Bar Tape.

I have my own preferences on handlebar tape.
  1. It can be any color, as long as it's black. Judging by the varieties of colors present at the local bike shops, some people really like matching their bar tape to their bike. I am not one of those people, unless the bike happens to be black. I just picked up a set of SRAM Red shifters with lime green hoods, which will be replaced as soon as possible with suitable black hoods to better match the bar tape. Black tape doesn't display road/body funk as much as other colors, so the illusion of proper maintenance and hygiene can be presented. This all falls apart once the bar tape starts to stink, but for a while you still appear respectable. White bar tape is the equivalent of white bib shorts, and should be banned by all sanctioning bodies.
  2. Cork. I've tried all sorts of materials and configurations, but your standard cork bar tape (right now I use SRAM) wraps well, provides a reasonable amount of grip, and provides a built-in stink timer. When the bar tape starts looking run down, you know it's ready to emit the foul odors it's stored for the past few months. By the looks of the Storck's tape after a winter of sweaty trainer sessions, I'll have to don a fully encapsulated, level A HAZMAT suit when I finally get around to changing it, then fill out the proper paperwork so the UN inspectors won't ding me for an unregistered weapon of mass destruction.
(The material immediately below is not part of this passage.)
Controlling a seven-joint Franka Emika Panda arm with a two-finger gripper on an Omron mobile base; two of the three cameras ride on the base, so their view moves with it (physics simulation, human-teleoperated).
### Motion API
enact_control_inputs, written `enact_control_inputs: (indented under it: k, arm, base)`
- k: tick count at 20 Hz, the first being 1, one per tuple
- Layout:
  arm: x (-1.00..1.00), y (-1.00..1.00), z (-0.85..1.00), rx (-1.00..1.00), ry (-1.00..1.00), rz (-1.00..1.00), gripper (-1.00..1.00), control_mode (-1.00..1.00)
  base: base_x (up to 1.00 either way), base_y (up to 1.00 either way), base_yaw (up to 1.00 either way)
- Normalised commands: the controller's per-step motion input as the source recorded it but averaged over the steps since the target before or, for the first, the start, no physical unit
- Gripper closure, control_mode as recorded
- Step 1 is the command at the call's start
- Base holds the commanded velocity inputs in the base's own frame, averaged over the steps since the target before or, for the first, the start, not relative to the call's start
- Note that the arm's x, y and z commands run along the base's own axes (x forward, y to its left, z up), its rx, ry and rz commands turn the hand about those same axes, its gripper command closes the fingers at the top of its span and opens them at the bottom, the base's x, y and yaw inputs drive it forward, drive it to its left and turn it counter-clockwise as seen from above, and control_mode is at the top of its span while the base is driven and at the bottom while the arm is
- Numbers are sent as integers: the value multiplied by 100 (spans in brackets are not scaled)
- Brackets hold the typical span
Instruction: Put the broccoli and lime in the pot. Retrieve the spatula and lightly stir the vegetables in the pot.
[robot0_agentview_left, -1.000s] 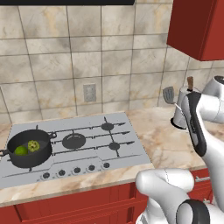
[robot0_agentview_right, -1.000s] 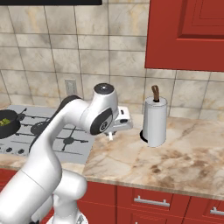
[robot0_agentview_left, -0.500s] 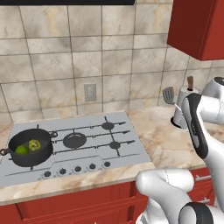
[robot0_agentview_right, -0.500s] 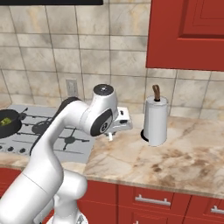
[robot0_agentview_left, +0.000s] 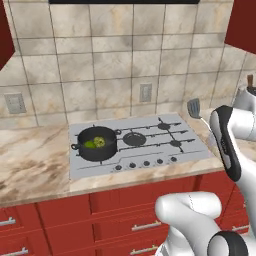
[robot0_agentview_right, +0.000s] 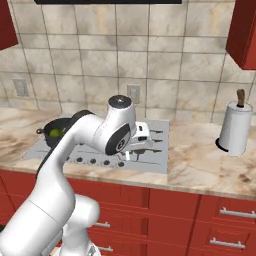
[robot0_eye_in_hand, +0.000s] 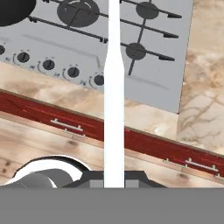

  3. Non-gel. With my large palms, padded bar tape just squishes up and cuts off the circulation to my hands. Instead of cushioning the forces from the road surface, it just amplifies them with me. For me, gel bar tape is like a cushioned saddle in that it has exactly the opposite effect as intended. Your mileage may vary, but then you would just be wrong.
  4. Full-wrap. I ride a lot on the tops, so I like to run the tape as close to the stem as I can for the grip it provides. The truncated wraps some people favor today just don't look right to me, as if they are trying to save 1/10th of a gram so they can offset the entire deep-dish pizza they consumed last night. I'm in no moral position to question their dietary choices, but I fully defend my right to tell them their bike looks stupid. Four out of five dentists who chew gum agree with me, and the other one is addicted to meth. Your choice on which side of that line you want to fall.
I have all sorts of little quirks I prefer when I wrap a set of bars that competent bike mechanics would (and do) roll their eyes at. Some of them were adopted because they work for me, some out of laziness, and others just because. Any deviance tends to nag at me until I unwrap and rewrap the bars according to my own illogical standards.
 
Anything else would be wrong, and I don't want to ally myself with that fifth dentist.